EXERCISE DIRECTIONS -
In the data below, locate each line with the word "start" and list it.

_ _ _ _ _ _ _

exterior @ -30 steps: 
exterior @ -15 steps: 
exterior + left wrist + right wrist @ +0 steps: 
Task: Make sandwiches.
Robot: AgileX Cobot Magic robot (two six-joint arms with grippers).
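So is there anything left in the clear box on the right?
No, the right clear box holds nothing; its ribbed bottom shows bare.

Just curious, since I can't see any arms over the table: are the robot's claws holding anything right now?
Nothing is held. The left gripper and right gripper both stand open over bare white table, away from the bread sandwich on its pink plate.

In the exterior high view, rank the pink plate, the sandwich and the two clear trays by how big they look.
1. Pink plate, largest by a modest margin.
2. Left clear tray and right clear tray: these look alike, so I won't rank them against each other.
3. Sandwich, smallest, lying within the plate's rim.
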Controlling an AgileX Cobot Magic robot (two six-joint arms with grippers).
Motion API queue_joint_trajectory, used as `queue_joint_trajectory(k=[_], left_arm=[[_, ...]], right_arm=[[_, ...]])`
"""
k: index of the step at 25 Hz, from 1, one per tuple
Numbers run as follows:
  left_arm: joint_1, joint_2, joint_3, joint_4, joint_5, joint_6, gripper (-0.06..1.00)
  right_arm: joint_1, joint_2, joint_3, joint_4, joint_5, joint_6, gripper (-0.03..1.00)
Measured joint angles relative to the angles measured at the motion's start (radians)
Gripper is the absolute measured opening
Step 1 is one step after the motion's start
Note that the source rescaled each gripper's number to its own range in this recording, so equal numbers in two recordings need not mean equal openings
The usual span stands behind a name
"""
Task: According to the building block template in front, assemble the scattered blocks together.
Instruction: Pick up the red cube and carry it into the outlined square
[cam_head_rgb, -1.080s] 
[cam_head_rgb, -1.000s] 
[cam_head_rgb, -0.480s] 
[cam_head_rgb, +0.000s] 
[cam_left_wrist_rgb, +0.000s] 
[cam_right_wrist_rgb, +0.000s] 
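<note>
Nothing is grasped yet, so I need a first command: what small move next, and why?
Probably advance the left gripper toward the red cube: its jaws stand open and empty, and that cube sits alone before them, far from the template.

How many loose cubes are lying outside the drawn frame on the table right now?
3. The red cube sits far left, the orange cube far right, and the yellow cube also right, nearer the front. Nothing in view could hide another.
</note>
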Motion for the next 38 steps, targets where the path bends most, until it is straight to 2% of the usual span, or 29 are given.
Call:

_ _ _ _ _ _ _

ANSWER BOX -
Measured joint angles relative to the angles measured at the motion's start (radians)
Step 1 is one step after the motion's start

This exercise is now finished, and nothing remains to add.